Based on previous research, when the pseudo-random binary sequence phase modulation depth is 0.55π and the ratio of filter cutoff frequency to modulation frequency is 0.53, the modulation spectrum exhibits a near-flat-top morphology (Fig. 2). According to theoretical research, the depth of sinusoidal modulation influences the number of spectral lines and the relative intensity of spectral lines, and the results are shown in Fig. 3. As the modulation depth increases, the number of spectral lines increases and the relative intensity of the spectral lines also changes. When the modulation frequency is reduced, the spectral line spacing and spectral linewidth are also significantly reduced. When the sinusoidal modulation frequency is 9.7 GHz and the modulation amplitude is 0.458π, the modulation spectrum has three single frequencies (Fig. 4). After cascading the pseudo-random binary sequence and sinusoidal phase modulation, the flatter spectral morphology than that from single-stage pseudo-random binary phase modulation is obtained, and the stimulated Brillouin scattering suppression is better. Based on the above research, a narrow-linewidth laser is built, and the output power and backward transmission power at RMS linewidths of 20 GHz and 46 GHz are monitored in the experiment (Fig. 7). When the RMS linewidth is 20 GHz and the output power is 2.2 kW, the backward power increases exponentially. When the RMS linewidth is 46 GHz,the output power is close to the SBS threshold. Because the stimulated Brillouin scattering phenomenon is not observed in the experiment, the power is increased to 4.93 kW, yielding a stimulated Brillouin scattering threshold enhancement factor of ~328, a system slope efficiency of 78%, and a beam quality factor (M²) below 1.2.

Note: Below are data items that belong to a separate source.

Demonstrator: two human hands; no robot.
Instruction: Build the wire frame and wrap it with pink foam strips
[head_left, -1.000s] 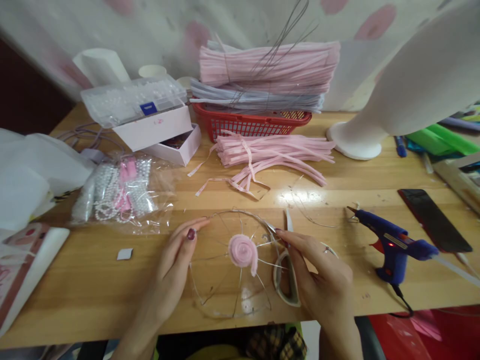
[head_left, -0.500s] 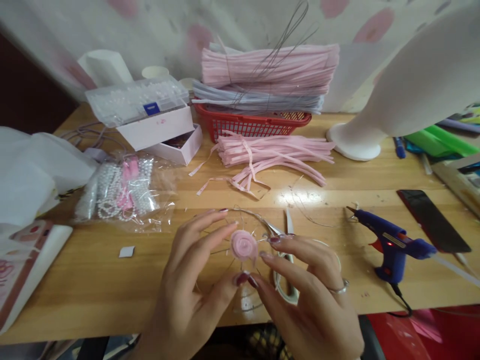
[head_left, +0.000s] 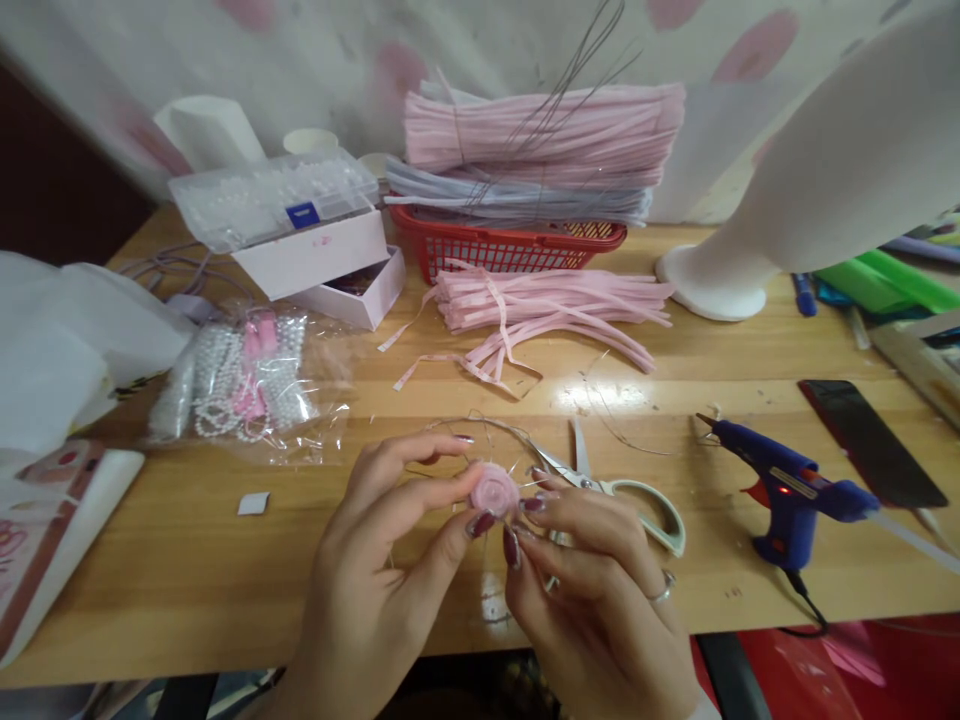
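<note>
A small coil of pink fuzzy strip (head_left: 495,490), wound into a rosette, is held above the table between both hands. My left hand (head_left: 382,540) pinches its left side between thumb and index finger, the other fingers curved above. My right hand (head_left: 607,560) is closed at the coil's lower right edge, thumb and fingertips together there; the bit of strip between them is mostly hidden. Thin wires stick out around the coil. Behind my right hand lie scissors (head_left: 586,483) with pale handles, blades apart, partly covered by the fingers.
At the right are a blue glue gun (head_left: 787,480) with a lit red light and a phone (head_left: 874,440). Pink strips (head_left: 555,300) lie before a red basket (head_left: 510,250). A bag of pearl strings (head_left: 251,380) and a white box (head_left: 311,255) stand left.
My left thumb and index finger have closed on the coil. My right fingers have drawn together at its lower right edge. More of the scissors' handle now shows.
</note>
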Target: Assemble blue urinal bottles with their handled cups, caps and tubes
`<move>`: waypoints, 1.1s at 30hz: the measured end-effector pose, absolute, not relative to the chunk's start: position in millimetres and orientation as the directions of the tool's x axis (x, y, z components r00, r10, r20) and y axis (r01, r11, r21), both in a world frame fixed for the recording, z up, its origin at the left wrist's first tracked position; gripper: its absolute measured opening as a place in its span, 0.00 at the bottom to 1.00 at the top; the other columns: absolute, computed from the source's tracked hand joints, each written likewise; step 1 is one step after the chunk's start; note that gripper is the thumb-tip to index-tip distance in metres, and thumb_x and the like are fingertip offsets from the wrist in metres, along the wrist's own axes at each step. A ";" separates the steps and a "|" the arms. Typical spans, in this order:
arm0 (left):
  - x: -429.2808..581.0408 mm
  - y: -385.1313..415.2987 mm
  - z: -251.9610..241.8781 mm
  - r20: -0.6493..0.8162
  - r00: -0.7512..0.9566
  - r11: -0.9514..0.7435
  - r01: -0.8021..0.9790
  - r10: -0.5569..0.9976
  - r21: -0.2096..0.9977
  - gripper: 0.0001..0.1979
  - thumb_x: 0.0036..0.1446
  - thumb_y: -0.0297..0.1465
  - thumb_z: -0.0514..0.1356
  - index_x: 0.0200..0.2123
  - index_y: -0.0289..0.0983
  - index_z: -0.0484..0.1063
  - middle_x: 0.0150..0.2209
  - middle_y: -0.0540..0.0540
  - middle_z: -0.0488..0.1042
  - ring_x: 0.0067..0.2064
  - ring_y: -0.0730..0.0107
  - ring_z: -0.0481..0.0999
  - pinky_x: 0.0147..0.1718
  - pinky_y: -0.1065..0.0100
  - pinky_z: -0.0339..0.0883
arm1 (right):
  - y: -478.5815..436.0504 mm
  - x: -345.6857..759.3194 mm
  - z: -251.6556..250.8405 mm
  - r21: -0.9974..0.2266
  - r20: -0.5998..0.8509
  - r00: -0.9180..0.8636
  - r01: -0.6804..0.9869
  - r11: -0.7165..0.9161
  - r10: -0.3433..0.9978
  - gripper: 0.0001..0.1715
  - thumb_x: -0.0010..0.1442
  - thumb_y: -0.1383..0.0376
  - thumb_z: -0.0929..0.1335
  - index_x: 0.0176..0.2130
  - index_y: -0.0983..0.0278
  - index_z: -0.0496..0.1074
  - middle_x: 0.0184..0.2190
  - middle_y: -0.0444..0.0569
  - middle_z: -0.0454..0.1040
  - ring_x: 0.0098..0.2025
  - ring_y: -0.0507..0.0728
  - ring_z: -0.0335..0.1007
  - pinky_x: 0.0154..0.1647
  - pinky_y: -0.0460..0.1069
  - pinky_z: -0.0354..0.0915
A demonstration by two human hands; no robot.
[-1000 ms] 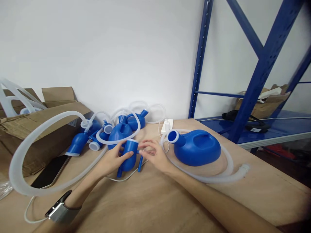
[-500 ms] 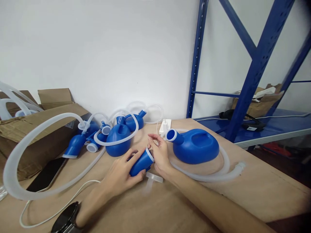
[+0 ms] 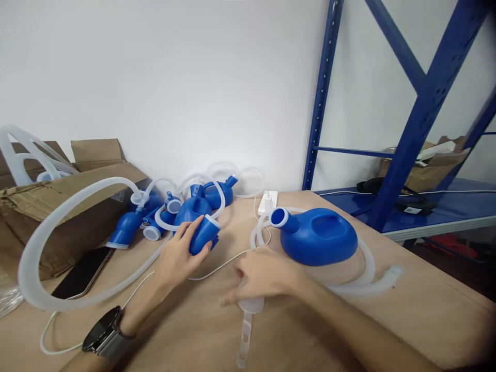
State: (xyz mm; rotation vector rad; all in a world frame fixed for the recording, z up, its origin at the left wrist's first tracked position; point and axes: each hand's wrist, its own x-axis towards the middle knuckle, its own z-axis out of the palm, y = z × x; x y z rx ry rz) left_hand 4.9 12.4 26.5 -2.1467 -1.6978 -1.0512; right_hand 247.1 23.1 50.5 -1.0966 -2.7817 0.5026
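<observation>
My left hand (image 3: 182, 253) is wrapped around a blue plastic tube-shaped piece (image 3: 203, 235) with a white rim, which it holds tilted above the table. My right hand (image 3: 261, 274), smeared by motion, is low over a translucent cap (image 3: 252, 306) with a perforated strap (image 3: 244, 341) that points toward me. The right fingertips are partly hidden, so their grip on the cap is unclear. Right of the hands stands a blue jug-shaped bottle (image 3: 318, 237), its white-rimmed spout facing left.
Several blue bottles (image 3: 189, 211) and spouts lie at the back left among translucent hoses (image 3: 33, 258). A cardboard box (image 3: 73, 217), a phone (image 3: 83, 273) and a white cable (image 3: 219, 267) are on the left. A white power strip (image 3: 268, 202) sits near the wall, left of blue shelving (image 3: 321, 98).
My left hand has moved left with the blue piece, away from my right hand. My right hand has left the piece's rim and come down toward me, over the translucent cap.
</observation>
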 end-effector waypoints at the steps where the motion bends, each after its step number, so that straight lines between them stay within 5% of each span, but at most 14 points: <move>1: 3.3 13.0 27.6 0.654 0.061 -0.310 0.911 0.754 0.273 0.30 0.63 0.45 0.57 0.65 0.42 0.64 0.55 0.41 0.73 0.50 0.51 0.79 0.42 0.58 0.74 | 17.1 244.2 49.5 -0.260 -0.073 -0.734 0.667 0.698 0.675 0.39 0.52 0.33 0.70 0.35 0.66 0.77 0.30 0.56 0.79 0.34 0.65 0.75 0.38 0.55 0.66; 4: 2.0 11.4 31.5 0.699 0.037 -0.335 0.895 0.714 0.295 0.30 0.63 0.45 0.57 0.66 0.41 0.64 0.56 0.40 0.73 0.52 0.51 0.77 0.45 0.58 0.74 | 10.0 237.6 44.1 -0.134 -0.077 -0.747 0.664 0.735 0.661 0.40 0.51 0.37 0.73 0.42 0.70 0.79 0.37 0.63 0.81 0.39 0.71 0.77 0.42 0.59 0.67; 6: 2.4 8.5 34.0 0.731 0.046 -0.382 0.873 0.681 0.301 0.30 0.63 0.44 0.58 0.66 0.40 0.64 0.57 0.40 0.72 0.54 0.51 0.76 0.49 0.57 0.73 | 16.3 239.4 43.0 -0.187 -0.067 -0.785 0.616 0.765 0.616 0.34 0.51 0.42 0.75 0.42 0.68 0.79 0.38 0.60 0.80 0.40 0.69 0.77 0.40 0.56 0.68; 10: 0.1 3.8 37.2 0.756 0.088 -0.515 0.782 0.649 0.351 0.29 0.63 0.43 0.60 0.64 0.38 0.65 0.57 0.39 0.73 0.55 0.52 0.76 0.55 0.55 0.70 | 42.6 254.3 50.4 -0.578 0.064 -0.857 0.387 0.719 0.512 0.29 0.49 0.49 0.78 0.47 0.59 0.78 0.44 0.50 0.77 0.38 0.58 0.74 0.36 0.49 0.68; 14: -5.2 3.4 38.3 0.704 0.037 -0.524 0.696 0.709 0.491 0.31 0.64 0.45 0.58 0.65 0.36 0.65 0.58 0.37 0.74 0.53 0.49 0.77 0.54 0.53 0.71 | 59.1 260.1 57.0 -0.808 0.398 -0.604 0.126 0.575 0.691 0.27 0.55 0.53 0.77 0.52 0.55 0.74 0.52 0.48 0.73 0.44 0.57 0.72 0.42 0.50 0.70; 17: -2.0 2.5 37.2 0.631 0.129 -0.531 0.682 0.765 0.504 0.30 0.62 0.45 0.59 0.63 0.37 0.67 0.58 0.37 0.76 0.53 0.47 0.78 0.53 0.52 0.72 | 56.8 251.4 50.6 -0.793 0.571 -0.355 -0.007 0.609 0.740 0.25 0.63 0.53 0.72 0.58 0.52 0.70 0.58 0.49 0.67 0.54 0.59 0.69 0.52 0.54 0.70; 22: 18.1 -3.2 26.4 0.636 0.268 -0.622 0.652 0.724 0.434 0.35 0.60 0.40 0.62 0.68 0.39 0.59 0.57 0.36 0.75 0.53 0.51 0.79 0.51 0.54 0.74 | 38.3 227.9 25.7 -0.705 0.623 -0.502 -0.029 0.709 0.600 0.32 0.65 0.51 0.71 0.65 0.51 0.64 0.63 0.51 0.61 0.67 0.62 0.59 0.68 0.59 0.60; 27: 26.7 -7.9 18.3 0.682 0.300 -0.647 0.687 0.667 0.330 0.51 0.56 0.37 0.67 0.75 0.45 0.42 0.52 0.41 0.76 0.48 0.56 0.80 0.46 0.58 0.76 | 33.3 220.2 10.3 -0.749 0.583 -0.495 -0.020 0.662 0.645 0.45 0.61 0.51 0.75 0.70 0.53 0.57 0.67 0.53 0.62 0.69 0.64 0.58 0.69 0.62 0.59; 33: 29.1 -13.2 26.7 0.662 0.332 -0.631 0.725 0.672 0.277 0.41 0.58 0.30 0.61 0.73 0.48 0.52 0.50 0.44 0.74 0.43 0.62 0.80 0.42 0.63 0.76 | 30.5 220.0 11.9 -0.718 0.624 -0.410 0.034 0.695 0.665 0.40 0.63 0.53 0.73 0.69 0.53 0.62 0.66 0.52 0.68 0.67 0.64 0.65 0.68 0.60 0.62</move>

In this study, the physical mechanism by which the cascaded pseudo-random binary sequence and sinusoidal phase modulation is used to broaden the laser spectrum to suppress stimulated Brillouin scattering is investigated. The effects of pseudo-random binary sequence modulation frequency and mode length on the spectrum are theoretically studied. Under the optimal ratio of the filter cutoff frequency to the pseudo-random binary sequence modulation frequency, the unit linewidth well suppresses stimulated Brillouin scattering. Through theoretical simulations, the influence of the modulation depth and modulation frequency of the sinusoidal signal on the laser spectrum is obtained. Based on theoretical guidance, a narrow-linewidth single-fiber laser based on cascaded phase modulation is built for the experiment. The cascaded pseudo-random binary sequence and sinusoidal phase modulation is used to widen the seed source spectrum. Compared with the stimulated Brillouin scattering thresholds and output powers under different RMS linewidths, the output power finally reaches 4.93 kW after amplification by the four-stage optical fiber when the RMS linewidth of the seed source is 46 GHz. The system slope efficiency is 78% and the beam quality factor M² is below 1.2.